What this task involves: Transcribe the data below in full, exactly.

#### Data shown ####

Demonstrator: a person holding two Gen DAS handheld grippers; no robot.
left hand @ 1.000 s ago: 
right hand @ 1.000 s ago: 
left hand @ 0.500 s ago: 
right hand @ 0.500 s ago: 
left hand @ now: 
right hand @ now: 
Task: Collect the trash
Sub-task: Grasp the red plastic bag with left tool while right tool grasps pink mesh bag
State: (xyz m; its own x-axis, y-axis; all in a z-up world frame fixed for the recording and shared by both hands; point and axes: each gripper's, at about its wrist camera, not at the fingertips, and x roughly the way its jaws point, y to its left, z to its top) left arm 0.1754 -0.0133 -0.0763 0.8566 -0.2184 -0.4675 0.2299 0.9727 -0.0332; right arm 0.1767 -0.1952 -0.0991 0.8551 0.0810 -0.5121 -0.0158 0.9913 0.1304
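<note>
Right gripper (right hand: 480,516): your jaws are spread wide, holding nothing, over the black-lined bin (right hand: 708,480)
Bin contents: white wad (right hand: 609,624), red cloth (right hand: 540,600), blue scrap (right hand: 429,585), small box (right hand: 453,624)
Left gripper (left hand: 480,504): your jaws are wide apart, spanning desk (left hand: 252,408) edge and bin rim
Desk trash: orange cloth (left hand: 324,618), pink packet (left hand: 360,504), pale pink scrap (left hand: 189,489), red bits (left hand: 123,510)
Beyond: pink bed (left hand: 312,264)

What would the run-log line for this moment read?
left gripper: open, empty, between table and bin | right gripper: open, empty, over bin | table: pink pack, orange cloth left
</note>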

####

Your solution:
Demonstrator: a person holding two Gen DAS handheld grippers; no robot.
left hand @ 1.000 s ago: 
right hand @ 1.000 s ago: 
left hand @ 0.500 s ago: 
right hand @ 0.500 s ago: 
left hand @ now: 
right hand @ now: 
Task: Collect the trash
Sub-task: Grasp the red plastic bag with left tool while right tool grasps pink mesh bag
State: (xyz m; its own x-axis, y-axis; all in a z-up world frame fixed for the recording and shared by both hands; point and axes: each gripper's, at about its wrist camera, not at the fingertips, and x roughly the way its jaws point, y to its left, z to its top) left arm 0.1754 -0.0133 -0.0763 0.8566 -0.2184 -0.4675 0.2299 0.9727 -0.0332; right arm 0.1767 -0.1952 -0.0991 0.8551 0.0810 -0.5121 -0.0158 0.9913 0.1304
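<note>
Right gripper (right hand: 480,516): your jaws are spread wide, holding nothing, over the black-lined bin (right hand: 708,480)
Bin contents: white wad (right hand: 609,624), red cloth (right hand: 540,600), blue scrap (right hand: 429,585), small box (right hand: 453,624)
Left gripper (left hand: 480,504): your jaws are wide apart, spanning desk (left hand: 252,408) edge and bin rim
Desk trash: orange cloth (left hand: 324,618), pink packet (left hand: 360,504), pale pink scrap (left hand: 189,489), red bits (left hand: 123,510)
Beyond: pink bed (left hand: 312,264)

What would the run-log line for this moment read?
left gripper: open, empty, between table and bin | right gripper: open, empty, over bin | table: pink pack, orange cloth left
</note>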

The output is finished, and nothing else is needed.